I thought I knew how to cook Italian food . . . until I went to Italy. I got the amazing opportunity to travel to Tuscany to stay at Casa Buitoni, home of Buitoni, the fresh-pasta brand you've likely seen in the refrigerated section at the grocery store. I was in good company with chefs who develop authentic recipes for the nearly 200-year-old brand (it was founded by the Buitoni family in 1827), so I think they know a thing or two about Italian food. After a week of making pasta from scratch, visiting wineries and restaurants among the rolling hills of Tuscany, and eating too many incredible meals to count made by chefs born and raised in Italy, I learned an invaluable lesson that really stuck with me and will change the way I cook for myself from now on:
Simplicity is key, and less is more.
The mentality that surrounds food in Italy is unlike everything typical about food in the US. Italians eat slowly. They savor every single bite and every single moment at the table — "family style" means more than just passing around a plate of food for everyone to try. A young woman who grew up in Italy told me her family never served a meal without setting the table, complete with a white tablecloth. And yes, of course I realize that setting up a gorgeous tablescape with a movie-worthy view is not something most people have the privilege of recreating at home, but what we can (and should) copy is the overall idea. Eating is a time to unplug from the rest of the world and to connect with the food and the people right in front of you.
And most importantly, authentic Italian cooks let the ingredients shine. If you start with the best quality ingredients you can find, you only need a few to make an amazing dish. I'll be the first to admit that using restraint in the kitchen is not my strong suit. My favorite pasta recipes often involve a long list of ingredients (spaghetti with garlic, white wine, thyme, lemon, and more, for example), but now I realize that there is such a thing as too much, and you don't always need 20 ingredients to make the most flavorful dish.
The best thing you can do is start out with really, really good olive oil.

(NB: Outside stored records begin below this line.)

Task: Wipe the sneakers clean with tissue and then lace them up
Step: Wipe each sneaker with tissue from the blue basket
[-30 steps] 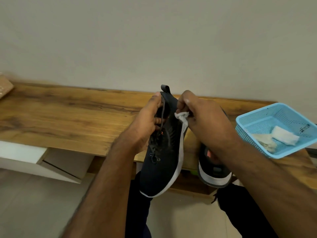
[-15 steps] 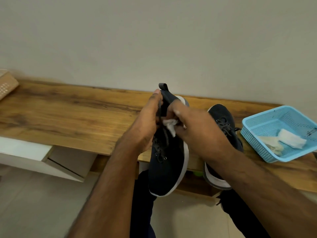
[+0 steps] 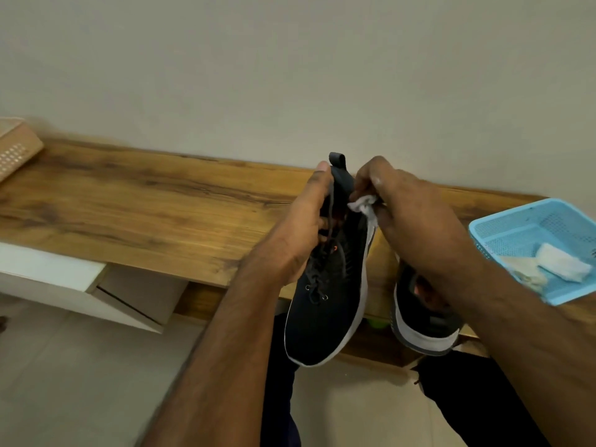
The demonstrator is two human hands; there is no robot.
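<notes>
Right, calling it as I see it, everything placed off the wooden bench
Left hand: my left hand grips the held sneaker on its lace side, thumb up by the heel tab, fingers curled into the collar
Held sneaker: dark upper, white sole edge, lifted in front of the bench's near edge, heel up, toe hanging down toward my legs
Right hand: my right hand pinches the tissue and presses it on the shoe's heel side
Second sneaker: the other sneaker sits at the bench's near edge, partly hidden under my right forearm
Basket: blue basket on the bench's right end, with crumpled used tissues inside
Far left end: corner of a tan perforated box
</notes>
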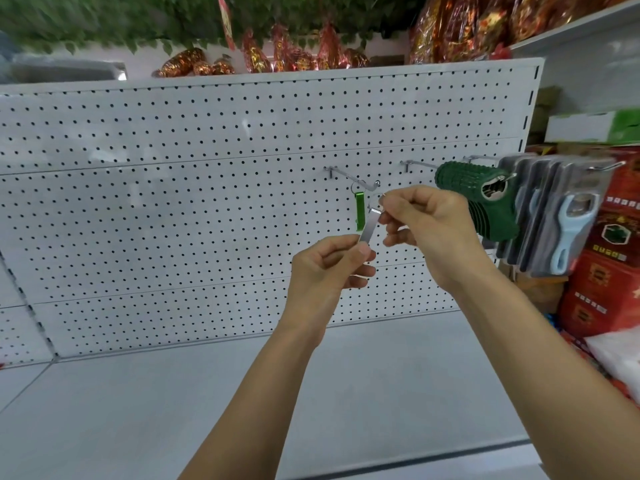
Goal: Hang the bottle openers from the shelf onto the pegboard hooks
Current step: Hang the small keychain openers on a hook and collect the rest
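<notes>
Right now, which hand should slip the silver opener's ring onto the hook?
Right hand: it pinches the ring beside the hook tip; the left hand only steadies the flat silver metal opener.

We see green leafy garland (104, 22) strung along top, far. Red-and-gold foil decorations (301, 53) sit on top edge behind board, more heaped on high right ledge (485, 19). Far right we note stacked red boxes (606, 289), white-and-green box (595, 126) above them. White plastic bag (620, 355) lies at right edge, near us. Left top we make out grey tray (65, 71), blurred.
</notes>
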`<state>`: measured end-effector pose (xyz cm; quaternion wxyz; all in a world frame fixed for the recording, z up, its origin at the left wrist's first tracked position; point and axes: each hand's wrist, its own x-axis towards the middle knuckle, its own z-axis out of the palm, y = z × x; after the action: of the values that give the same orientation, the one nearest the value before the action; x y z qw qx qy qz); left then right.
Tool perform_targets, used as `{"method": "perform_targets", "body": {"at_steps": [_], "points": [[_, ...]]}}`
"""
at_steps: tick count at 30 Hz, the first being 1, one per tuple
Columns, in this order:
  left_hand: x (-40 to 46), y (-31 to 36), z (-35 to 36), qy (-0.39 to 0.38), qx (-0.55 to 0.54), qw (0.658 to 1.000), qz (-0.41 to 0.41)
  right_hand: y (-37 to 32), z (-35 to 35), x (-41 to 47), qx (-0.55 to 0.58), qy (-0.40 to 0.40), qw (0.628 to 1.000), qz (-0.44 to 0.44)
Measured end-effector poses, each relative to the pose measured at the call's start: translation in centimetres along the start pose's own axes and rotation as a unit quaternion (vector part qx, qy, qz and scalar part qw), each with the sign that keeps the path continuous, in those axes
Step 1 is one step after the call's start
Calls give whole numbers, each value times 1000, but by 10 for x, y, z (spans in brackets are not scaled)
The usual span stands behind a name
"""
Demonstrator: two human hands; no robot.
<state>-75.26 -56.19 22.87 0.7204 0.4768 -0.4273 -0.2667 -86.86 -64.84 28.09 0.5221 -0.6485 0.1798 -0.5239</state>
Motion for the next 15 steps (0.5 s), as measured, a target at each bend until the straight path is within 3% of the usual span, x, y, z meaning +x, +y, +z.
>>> {"method": "perform_targets", "body": {"at_steps": [9, 15], "points": [[4, 2, 9, 14, 133, 988, 70, -14, 1, 22, -74, 21, 997, -31], [-5, -19, 1, 24, 345, 932, 104, -2, 4, 36, -118, 14, 993, -2]]}}
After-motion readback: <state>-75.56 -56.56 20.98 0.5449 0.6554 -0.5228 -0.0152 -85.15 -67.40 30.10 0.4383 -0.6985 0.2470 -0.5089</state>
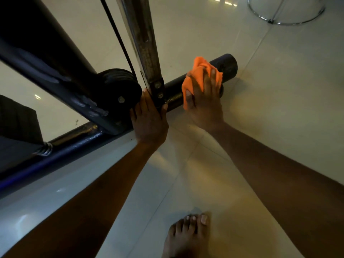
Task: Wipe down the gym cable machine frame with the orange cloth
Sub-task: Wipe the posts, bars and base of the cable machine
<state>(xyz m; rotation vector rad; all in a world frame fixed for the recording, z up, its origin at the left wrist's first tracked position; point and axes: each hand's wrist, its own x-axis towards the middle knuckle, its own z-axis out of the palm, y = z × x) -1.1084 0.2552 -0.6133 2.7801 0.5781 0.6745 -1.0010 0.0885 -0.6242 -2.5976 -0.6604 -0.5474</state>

Spend the money on that fancier bottle — it's 100 percent worth it. Because, as I learned, olive oil is just as much an ingredient as pasta or parmesan cheese. When you simply use olive oil to sauté vegetables or throw in a tablespoon to prevent your pasta from sticking before adding other ingredients, the pure flavor gets lost in translation. The rich flavor of homemade olive oil is unlike anything else, and it's truly at the heart of Italian cooking — let it be the star.
Use good salt and fresh garlic. Invest in the freshest seasonal vegetables when you can. And, most importantly, take the time to savor every single bite. I thought this pizza topped with merely tomato sauce and a thin slice of roasted garlic would be boring, but I could not have been more wrong. After one bite, I realized it embodied everything Italian food is about: freshness, simplicity, and flavor. And that's what I'm going to aim to recreate in my own home.